Expression of inflammatory cytokine and chemokine genes in the kidneys of Ob-NAFLD rats with or without metformin treatment. Kidney tissues from lean control (LC), lean treated with metformin (L + M), Ob-NAFLD, and Ob-NAFLD treated with metformin (Ob-NAFLD + M) groups were used for mRNA isolation followed by complementary DNA (cDNA) synthesis. (A–C) SYBR green PCR was used to quantify gene expression of tumor necrosis factor (TNF-α), a pro-inflammatory cytokine, chemokine ligand 2 (Ccl2), a chemoattractant for immune cell infiltration, and the CXC chemokine receptor 2 (CXCR2). Gene expression levels were normalized to β-actin and expressed as fold change relative to the LC group. Graphs showing quantitative real-time PCR analysis of TNF-α (A), Ccl2 (B), and CXCR2 (C) mRNA expression. Data are presented as mean ± SEM (n = 5 per group).

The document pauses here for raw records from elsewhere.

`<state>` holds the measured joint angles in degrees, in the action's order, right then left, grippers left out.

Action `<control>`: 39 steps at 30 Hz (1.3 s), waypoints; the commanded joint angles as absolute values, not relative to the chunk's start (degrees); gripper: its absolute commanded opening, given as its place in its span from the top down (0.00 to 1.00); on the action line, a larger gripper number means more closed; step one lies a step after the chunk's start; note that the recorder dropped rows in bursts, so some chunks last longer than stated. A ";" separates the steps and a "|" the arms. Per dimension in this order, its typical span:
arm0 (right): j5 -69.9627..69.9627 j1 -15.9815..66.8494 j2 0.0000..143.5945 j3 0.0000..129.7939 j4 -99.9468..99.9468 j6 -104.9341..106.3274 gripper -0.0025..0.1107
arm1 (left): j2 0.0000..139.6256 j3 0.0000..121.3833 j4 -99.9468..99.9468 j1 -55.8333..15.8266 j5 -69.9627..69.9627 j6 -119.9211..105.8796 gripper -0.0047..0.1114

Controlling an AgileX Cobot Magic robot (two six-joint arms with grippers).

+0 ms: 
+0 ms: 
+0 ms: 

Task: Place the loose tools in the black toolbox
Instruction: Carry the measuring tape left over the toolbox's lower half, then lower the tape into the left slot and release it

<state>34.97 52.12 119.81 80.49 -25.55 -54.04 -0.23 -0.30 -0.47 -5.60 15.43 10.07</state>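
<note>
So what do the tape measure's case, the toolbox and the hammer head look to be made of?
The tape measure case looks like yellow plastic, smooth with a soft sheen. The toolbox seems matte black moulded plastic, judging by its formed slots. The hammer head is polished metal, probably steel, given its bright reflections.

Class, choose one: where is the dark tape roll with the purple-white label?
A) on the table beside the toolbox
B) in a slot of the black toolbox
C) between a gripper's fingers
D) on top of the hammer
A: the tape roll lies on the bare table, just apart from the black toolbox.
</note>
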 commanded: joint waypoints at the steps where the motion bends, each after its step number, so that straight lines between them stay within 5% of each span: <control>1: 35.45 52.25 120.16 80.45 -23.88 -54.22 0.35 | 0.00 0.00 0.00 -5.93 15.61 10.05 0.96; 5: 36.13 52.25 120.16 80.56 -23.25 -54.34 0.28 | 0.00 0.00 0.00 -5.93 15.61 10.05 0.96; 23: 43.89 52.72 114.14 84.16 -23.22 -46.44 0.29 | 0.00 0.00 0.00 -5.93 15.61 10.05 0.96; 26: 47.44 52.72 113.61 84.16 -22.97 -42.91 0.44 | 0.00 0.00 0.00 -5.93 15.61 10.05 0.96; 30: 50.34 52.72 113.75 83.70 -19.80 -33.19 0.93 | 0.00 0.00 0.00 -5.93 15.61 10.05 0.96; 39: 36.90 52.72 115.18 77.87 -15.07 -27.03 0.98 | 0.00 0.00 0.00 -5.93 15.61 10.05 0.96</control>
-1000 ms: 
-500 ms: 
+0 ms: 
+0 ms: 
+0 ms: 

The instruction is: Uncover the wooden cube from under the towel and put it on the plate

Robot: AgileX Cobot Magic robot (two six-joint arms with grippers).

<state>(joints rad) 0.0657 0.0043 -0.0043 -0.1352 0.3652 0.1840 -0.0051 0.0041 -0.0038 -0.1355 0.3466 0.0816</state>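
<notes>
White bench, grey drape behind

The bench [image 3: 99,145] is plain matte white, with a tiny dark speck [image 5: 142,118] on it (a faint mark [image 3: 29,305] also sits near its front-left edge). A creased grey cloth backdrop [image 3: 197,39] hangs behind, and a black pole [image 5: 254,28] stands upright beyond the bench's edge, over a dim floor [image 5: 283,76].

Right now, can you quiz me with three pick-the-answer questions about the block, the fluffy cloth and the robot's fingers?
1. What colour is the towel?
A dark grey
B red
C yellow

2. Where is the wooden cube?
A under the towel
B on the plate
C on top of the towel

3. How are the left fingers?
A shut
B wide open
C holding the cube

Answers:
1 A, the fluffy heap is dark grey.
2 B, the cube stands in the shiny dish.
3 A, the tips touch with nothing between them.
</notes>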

Statistical analysis was performed using two-way ANOVA (* p < 0.05; **p < 0.01).

Figure 7

Effects of Ob-NAFLD on renal apoptosis and the impact of metformin treatment. RIPA lysates were prepared from rat kidney homogenates, followed by SDS-PAGE Western blotting. (A) Representative Western blot images of total caspase-3 and cleaved caspase-3 proteins in renal lysates from lean control (LC) and obesity associated NAFLD (Ob-NAFLD) groups. (B,C) Graphs showing densitometry analysis of protein bands of total caspase-3 (B) and cleaved caspase-3 proteins (C) normalized to β-actin. (D) Representative Western blot images of total caspase-3 and cleaved caspase-3 proteins in renal lysates from lean treated with metformin (L + M), Ob-NAFLD, and metformin-treated Ob-NAFLD (Ob-NAFLD + M) groups. (E,F) Graphs showing densitometry analysis of protein bands of total caspase-3 (E) and cleaved caspase-3 proteins (F) normalized to β-actin. Data are presented as mean ± SEM (n = 5 per group). Statistical significance between the two groups was determined by a non-parametric Mann–Whitney U test (* p < 0.05; **p < 0.01).